10 thoughts on “A Brilliant And Elegant CNC Pendant

  1. IMHO el cheapo usb gamepad (costs ~5 EUR in my local pc store) is safer – it is more convenient to press one more “dead man’s trigger” button with one hand to avoid accidental jogs, although I have no idea, if there is something like “jog-enable” in Mach as I am LinuxCNC fanboy.

  2. I picked one up for a 1 dollar at Goodwill for looping with Mobius. You can do wonders with a handful of buttons. I need to change the cord to a tough one, not that reel and fishline crap made for laptop and starsucks number crunching. Plus they have num lock which gives almost double the keys, thou I wont need them.
    That along with the laptop touchpad I just hacked to PS2 plug makes for some fantastic control for live sound creation dirt cheap! I use it for tapping up voices with ZynAddSubFX on the small strip of space between 2 stacked keyboards.

  3. I use a logitech “console style” usb game controller I picked up a thrift store for like $3. It has 4 analog axis, 14 buttons, nice long cord. Some day I’ll build a nice panel with an encoder (MPG), but until then, I’m calling this the next best thing.

  4. My CNC controller software is not so accommodating with re-assigning keycodes. All I had to do to make a similar controller pendant was pull the small PCB out of a spare XT USB keyboard, trace the board connections that corresponded to the few keyboard keys as required and solder tactile switches to them, slap the mess of switches and PCB into a plastic box and there you go.

  5. I don’t get why people would spend hundreds or thousands on a CNC machine, and then be too cheap to buy a $100 pendant with LCD DRO, MPG and buttons for it from eBay. I do get building a minimalist machine from scraps and stuff and working with what you’ve got, but this guy bought a commercially produced machine. Future posts.. hooking a VHS deck up to my new 4k HDTV, DVD and Blu-Ray players too expensive!
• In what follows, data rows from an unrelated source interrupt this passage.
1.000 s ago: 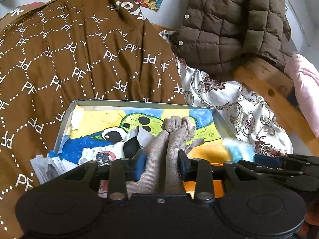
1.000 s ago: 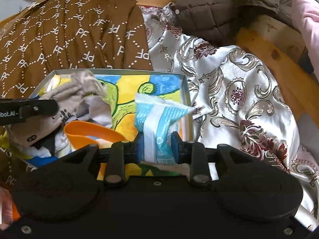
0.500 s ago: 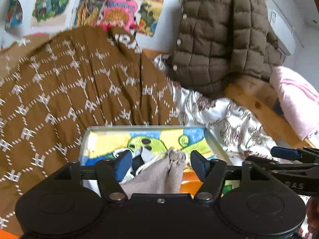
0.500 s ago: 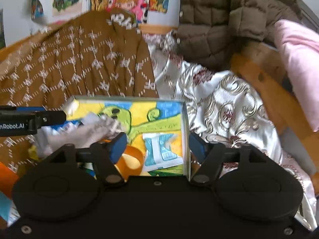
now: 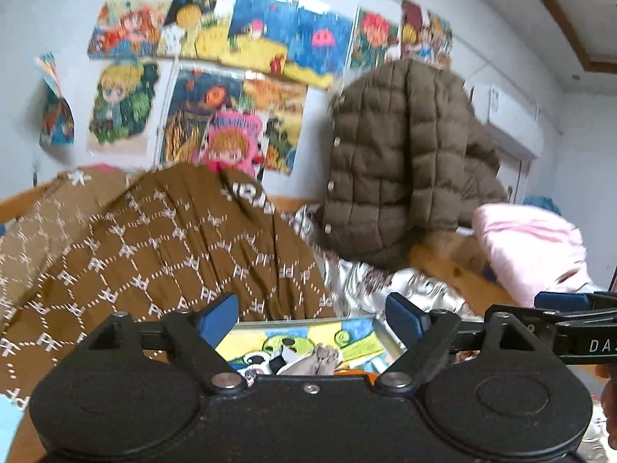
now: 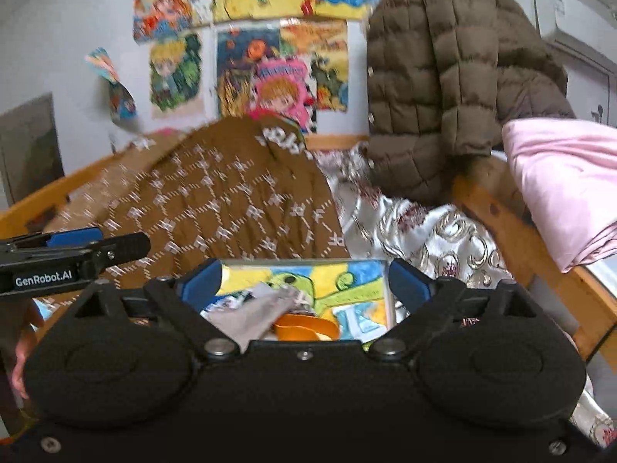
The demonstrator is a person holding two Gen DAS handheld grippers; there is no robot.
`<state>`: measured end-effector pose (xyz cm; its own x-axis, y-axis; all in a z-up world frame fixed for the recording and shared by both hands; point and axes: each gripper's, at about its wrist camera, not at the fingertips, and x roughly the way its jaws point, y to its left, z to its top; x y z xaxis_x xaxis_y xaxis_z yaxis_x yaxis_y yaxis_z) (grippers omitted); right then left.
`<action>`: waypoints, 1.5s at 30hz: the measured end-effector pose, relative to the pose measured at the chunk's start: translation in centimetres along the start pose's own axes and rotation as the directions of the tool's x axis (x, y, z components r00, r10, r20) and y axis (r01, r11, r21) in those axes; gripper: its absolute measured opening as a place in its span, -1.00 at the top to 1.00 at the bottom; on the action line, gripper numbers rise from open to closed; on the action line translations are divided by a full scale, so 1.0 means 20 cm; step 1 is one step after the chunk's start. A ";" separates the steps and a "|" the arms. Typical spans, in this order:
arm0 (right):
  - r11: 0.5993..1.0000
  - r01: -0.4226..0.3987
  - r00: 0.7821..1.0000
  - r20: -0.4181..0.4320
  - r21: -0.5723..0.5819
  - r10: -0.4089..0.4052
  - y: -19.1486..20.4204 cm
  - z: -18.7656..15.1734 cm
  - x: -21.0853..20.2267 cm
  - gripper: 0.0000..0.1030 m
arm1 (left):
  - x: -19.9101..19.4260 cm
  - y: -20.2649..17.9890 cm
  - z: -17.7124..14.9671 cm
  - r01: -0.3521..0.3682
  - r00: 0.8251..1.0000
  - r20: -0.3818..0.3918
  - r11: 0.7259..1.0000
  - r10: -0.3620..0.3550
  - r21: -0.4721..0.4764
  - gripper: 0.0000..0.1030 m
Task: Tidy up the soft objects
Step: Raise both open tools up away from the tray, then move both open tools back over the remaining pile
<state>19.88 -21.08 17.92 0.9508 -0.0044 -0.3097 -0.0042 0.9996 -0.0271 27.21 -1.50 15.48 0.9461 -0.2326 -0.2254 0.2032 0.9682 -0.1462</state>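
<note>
Soft even daylight, strong motion blur throughout, fisheye bending at edges.

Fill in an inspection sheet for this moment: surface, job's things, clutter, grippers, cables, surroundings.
Surface: bed with a silver patterned sheet and a brown PF-print cloth spread over its left part.
Job's things: box with a cartoon-painted floor holds a grey sock, an orange piece and a blue-white packet.
Clutter: folded pink fabric on the wooden bed frame.
Grippers: left gripper and right gripper have both just been opening; jaws wide, nothing between them, both above the box.
Cables: nothing seen.
Surroundings: brown quilted jacket hanging at the wall, drawings pinned up, air conditioner at right.
</note>
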 end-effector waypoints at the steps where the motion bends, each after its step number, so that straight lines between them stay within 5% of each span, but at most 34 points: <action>1: 1.000 -0.003 1.000 0.015 0.003 0.003 0.01 0.00 -0.06 -0.83 | -0.07 -0.01 0.01 -0.006 1.000 0.017 1.000 0.005 0.005 -0.75; 7: 0.999 0.000 0.996 0.091 0.032 -0.003 0.04 -0.02 -0.40 -0.97 | -0.38 -0.06 -0.02 -0.024 0.998 0.051 0.999 0.023 0.022 -0.96; 23: 1.000 0.004 0.993 0.114 0.010 -0.005 0.20 -0.47 -1.07 -0.99 | -1.01 -0.13 -0.37 -0.055 0.998 0.031 0.998 0.054 0.007 -0.98; 31: 0.999 0.018 0.997 0.077 0.046 -0.022 0.22 -0.74 -1.21 -0.99 | -1.14 -0.11 -0.57 -0.037 0.997 -0.059 0.999 0.039 0.037 -0.98; 45: 0.994 0.076 0.997 -0.005 0.074 -0.075 0.27 -0.93 -1.12 -0.99 | -1.18 -0.07 -0.83 -0.131 0.975 -0.162 0.984 0.150 0.122 -0.98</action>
<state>-7.22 -16.02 7.12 0.9467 -0.0800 -0.3119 0.0908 0.9957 0.0200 0.43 1.15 4.97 0.9123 -0.0969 -0.3978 0.1070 0.9943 0.0031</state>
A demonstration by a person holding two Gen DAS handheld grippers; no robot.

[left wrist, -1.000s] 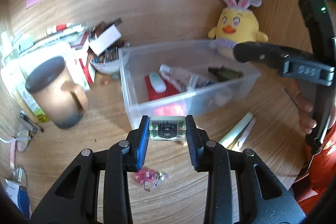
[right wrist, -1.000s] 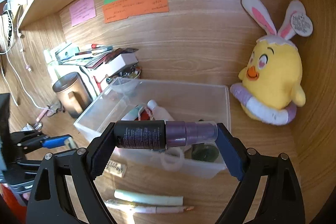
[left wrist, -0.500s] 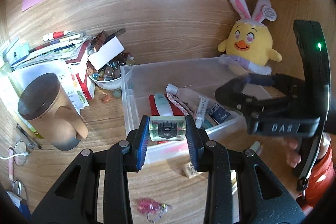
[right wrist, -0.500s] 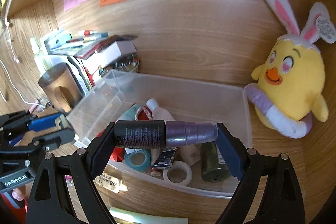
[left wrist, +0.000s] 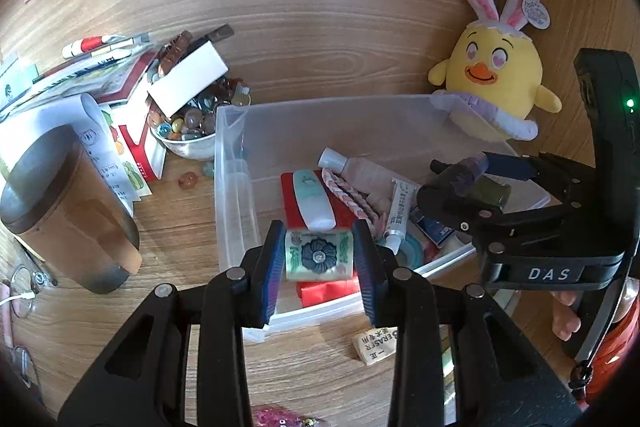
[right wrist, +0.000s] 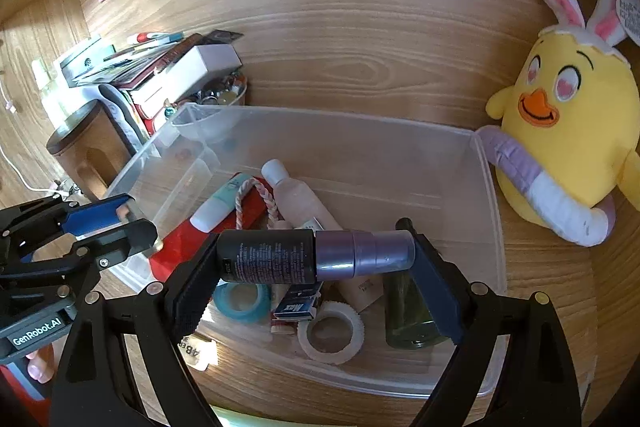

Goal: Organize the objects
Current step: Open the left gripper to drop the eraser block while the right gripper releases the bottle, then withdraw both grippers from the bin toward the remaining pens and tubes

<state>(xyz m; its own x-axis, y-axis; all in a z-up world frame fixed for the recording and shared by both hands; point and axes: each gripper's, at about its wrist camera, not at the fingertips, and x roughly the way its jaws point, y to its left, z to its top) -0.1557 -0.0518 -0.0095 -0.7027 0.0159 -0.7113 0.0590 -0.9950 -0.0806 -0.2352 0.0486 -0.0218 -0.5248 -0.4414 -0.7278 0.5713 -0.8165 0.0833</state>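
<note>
At lower centre of the left wrist view, a small flower-patterned block (left wrist: 319,255) is pinched in the left gripper (left wrist: 319,259) over the clear plastic bin's (left wrist: 232,163) near edge. The right gripper (right wrist: 316,259) clamps a black spray bottle with purple cap (right wrist: 280,261) crosswise above the bin (right wrist: 486,211). A yellow chick plush (right wrist: 576,131) sits at right.
</note>
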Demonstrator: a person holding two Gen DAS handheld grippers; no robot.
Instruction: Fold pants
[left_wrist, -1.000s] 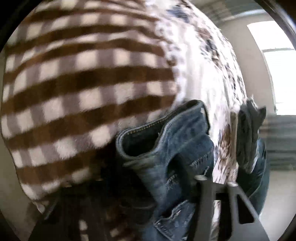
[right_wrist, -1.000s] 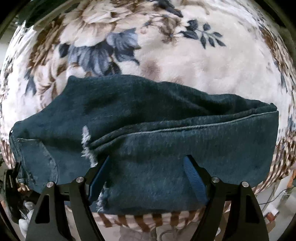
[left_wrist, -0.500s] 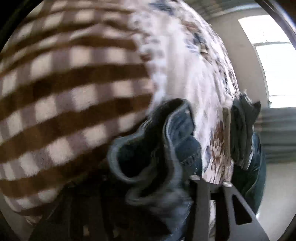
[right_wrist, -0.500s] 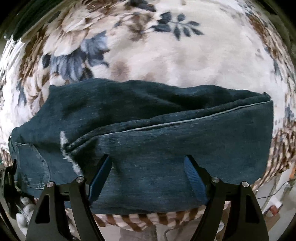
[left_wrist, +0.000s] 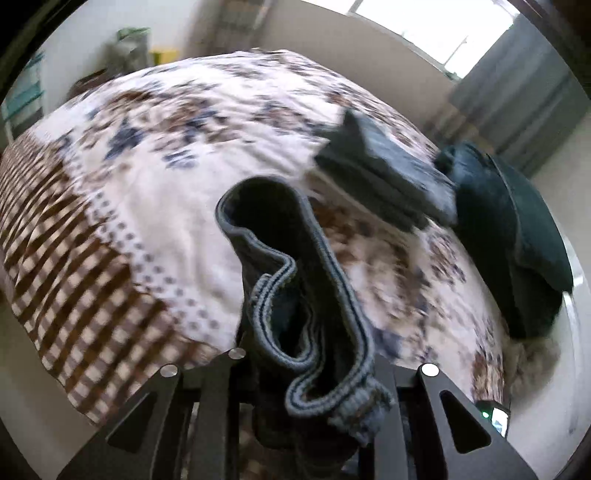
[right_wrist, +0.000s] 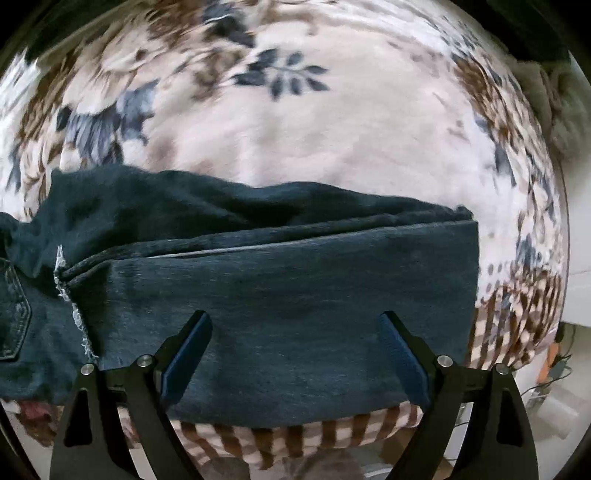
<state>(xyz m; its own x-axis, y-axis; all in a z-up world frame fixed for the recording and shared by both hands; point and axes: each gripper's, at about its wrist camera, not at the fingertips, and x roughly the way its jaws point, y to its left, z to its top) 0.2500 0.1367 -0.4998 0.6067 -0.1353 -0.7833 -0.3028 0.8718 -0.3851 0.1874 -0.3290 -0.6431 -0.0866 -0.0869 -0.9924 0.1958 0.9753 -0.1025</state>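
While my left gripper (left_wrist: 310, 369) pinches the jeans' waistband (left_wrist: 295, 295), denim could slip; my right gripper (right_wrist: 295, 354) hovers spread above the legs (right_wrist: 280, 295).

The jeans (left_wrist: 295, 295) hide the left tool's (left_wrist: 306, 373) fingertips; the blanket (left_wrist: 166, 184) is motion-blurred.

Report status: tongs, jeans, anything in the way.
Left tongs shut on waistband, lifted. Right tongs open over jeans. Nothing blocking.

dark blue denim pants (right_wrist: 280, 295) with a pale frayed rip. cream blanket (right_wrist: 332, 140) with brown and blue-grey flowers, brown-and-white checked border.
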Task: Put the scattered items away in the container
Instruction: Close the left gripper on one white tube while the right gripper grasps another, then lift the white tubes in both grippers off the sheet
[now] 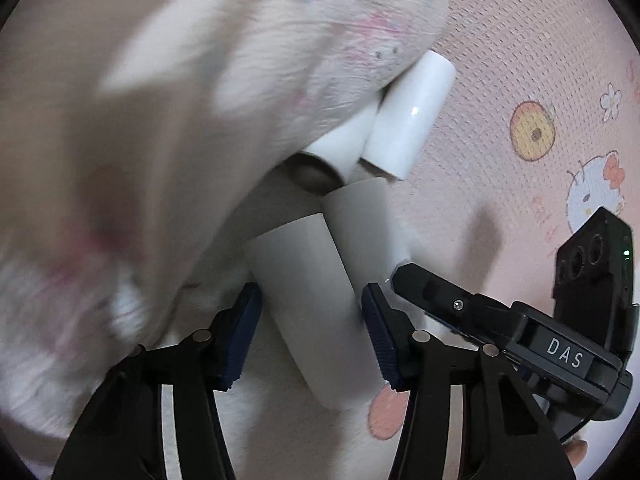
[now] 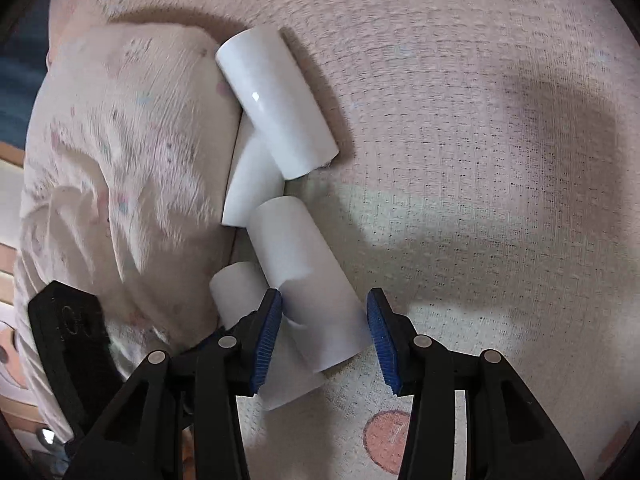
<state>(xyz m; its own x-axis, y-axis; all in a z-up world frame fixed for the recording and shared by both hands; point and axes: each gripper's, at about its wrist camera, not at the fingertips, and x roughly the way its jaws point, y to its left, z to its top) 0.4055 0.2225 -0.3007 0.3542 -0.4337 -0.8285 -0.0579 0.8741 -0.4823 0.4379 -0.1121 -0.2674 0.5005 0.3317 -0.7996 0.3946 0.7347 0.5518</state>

    1. It’s just a matter of ROI and my overall budget. I cant justify spending hundreds of dollars on every little doo-dad and a pendant, while convenient, is not critical to my usage. It’s basically for lining up X-Y-Z for the start of a job and having it on the keypad simply makes that a bit more convenient. I had a 10-key laying around and this made sense. I’m dumping my budget in different directions, things with payoff like a nice sound-proof cabinet and CAM software.

  6. I still find damn unconfortable using the classical MPG wheel adopted by 99.99% of cnc machines.
    Everytime you have to set the knob to the right axis (X, Y, Z or A) before turning the wheel… so counterintuitive (IMO)!
    Why nobody builds a “keypad” with dedicated keys for every axis? Su one could easy reach the right key whithout moving the eyes from the CNC working table.
    Just a bunch of key to set predefined speeds (i.e. “slow”, “fast”, “step”) with a led indicator that tells you your current mode.
    A simple programmable Keypad is a step in the right direction. IMO.

    Now I will search for mini-keyboard/pads offering the possibility of rearranging the layout. So it becames very hard to touch other keys with your finger while you’re watching at the CNC machine and not at the keyboard.